Students, alumni get 'blah, blah, blah' donation letter

FRAMINGHAM, Mass. -- Students and alumni of Framingham State College aren't laughing after an ill-conceived letter tried to turn a fundraising drive into a joke.

The gag? School officials repeated the word "blah" 137 times - as in "blah, blah, blah" - on a letter sent to about 6,000 alumni.

The Sept. 5 letter called on recent graduates who hadn't yet donated to the college to give money to the school's Legacy Fund to assist students who need financial aid.

"With the recent economic downturn and loan crisis, it has become even more important for Framingham State College to receive your support. Blah, blah, blah, blah, blah, blah, blah, blah, blah, blah, blah, blah, blah, blah, blah, blah, blah, blah, blah, blah, blah, blah, blah, blah," reads the letter, which was signed by Timothy Cornely, president of the school's alumni association and assistant superintendent of Holliston Public Schools.

The school apologized nearly a month later in a letter from Christopher Hendry, Framingham State's vice president of college advancement.

Hendry wrote that he called the letter a "misguided and embarrassing attempt to connect with alumni in a different way."

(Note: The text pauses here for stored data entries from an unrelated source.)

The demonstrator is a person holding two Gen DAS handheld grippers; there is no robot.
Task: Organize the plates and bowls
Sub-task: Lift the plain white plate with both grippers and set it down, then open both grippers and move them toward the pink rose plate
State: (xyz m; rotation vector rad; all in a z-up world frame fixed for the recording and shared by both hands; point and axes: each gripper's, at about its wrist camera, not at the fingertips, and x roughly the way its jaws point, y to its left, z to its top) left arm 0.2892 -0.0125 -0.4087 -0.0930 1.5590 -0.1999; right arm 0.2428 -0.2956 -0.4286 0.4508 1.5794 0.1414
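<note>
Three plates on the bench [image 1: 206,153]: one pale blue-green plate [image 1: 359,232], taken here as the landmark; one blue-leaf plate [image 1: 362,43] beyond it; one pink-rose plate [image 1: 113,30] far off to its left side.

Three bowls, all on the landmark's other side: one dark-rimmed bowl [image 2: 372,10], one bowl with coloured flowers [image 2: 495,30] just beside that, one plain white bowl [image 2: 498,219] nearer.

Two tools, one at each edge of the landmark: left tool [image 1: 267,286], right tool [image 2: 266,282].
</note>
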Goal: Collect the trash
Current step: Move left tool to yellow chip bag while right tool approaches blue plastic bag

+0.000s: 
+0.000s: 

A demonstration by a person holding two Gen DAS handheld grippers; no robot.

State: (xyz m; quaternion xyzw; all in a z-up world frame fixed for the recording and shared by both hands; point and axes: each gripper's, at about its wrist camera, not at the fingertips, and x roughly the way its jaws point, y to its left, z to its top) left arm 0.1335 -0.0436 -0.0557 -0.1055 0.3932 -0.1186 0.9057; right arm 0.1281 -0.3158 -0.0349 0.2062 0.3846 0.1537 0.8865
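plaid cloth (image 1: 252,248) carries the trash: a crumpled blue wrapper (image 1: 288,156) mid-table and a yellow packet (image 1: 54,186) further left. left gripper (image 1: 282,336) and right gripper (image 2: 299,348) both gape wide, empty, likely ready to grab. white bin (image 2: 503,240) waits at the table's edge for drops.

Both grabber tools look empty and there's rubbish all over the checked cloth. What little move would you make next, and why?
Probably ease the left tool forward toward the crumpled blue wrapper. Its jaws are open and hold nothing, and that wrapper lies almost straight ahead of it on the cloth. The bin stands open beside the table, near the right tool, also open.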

Man accused of hurling pizza at grandma, then setting fire

LOUISVILLE, Ohio -- A 19-year-old man could go to prison for a decade if convicted of throwing a pizza at his grandmother and setting her living room blanket on fire.

Lee M. Deitrick was arrested Tuesday at his home by Louisville police on warrants charging him with misdemeanor domestic violence and aggravated arson, Stark County Jail records said. Jail records said he threw the pizza at his grandmother, then set fire to a blanket.

The arson charge is a first-degree felony with a maximum sentence of 10 years in prison and a $20,000 fine.

Kids spot car that had gone off road

RUSHVILLE, Ill. -- A typical school bus ride home last week turned four sixth-graders into heroes after they spotted a car that had gone off the road hours before.

Drake Stoneking, 11; Caleb Malone, 12; Colton Schieber, 11; and Ethan Wiser, 12, were sitting together Oct. 15 for the afternoon bus ride home. Less than two miles into the trip, they spotted the car of Whitney Wise, 18, down a steep ravine.

"I think I was the first one. . . . I yelled 'There's a car down there,’" Schieber said Monday. "I saw a black Chevy that had gone down the steep ditch into the woods and was trapped against a tree."

Rescue workers later cut Wise out of the car and learned she had been trapped inside for about five hours. She had been honking her car's horn in an effort to alert someone to her crash.

Wise was airlifted to the hospital and has since been released.

Student hit by driverless car

ROCKFORD, Ill. – A high school junior is in critical condition after being struck by a driverless vehicle Thursday while waiting for the morning school bus.

The accident occurred at 7:48 a.m.

Police arrived to find the 16-year-old lying unconscious in the street with what are being described as life-threatening injuries.

Police said a blue 1984 Cadillac was traveling north when a mechanical problem occurred, preventing the driver from slowing or stopping, Lt. Dane Person said.

The driver abandoned the moving vehicle as it continued northbound, where it struck a utility pole. “We don’t know if the car struck him or the utility pole struck him or a combination of both,” said Lt. Mark West.

The driver of the vehicle, Dupree J. Powell, 24, received non-life-threatening injuries.

He was charged with reckless driving, defective brakes and no proof of insurance.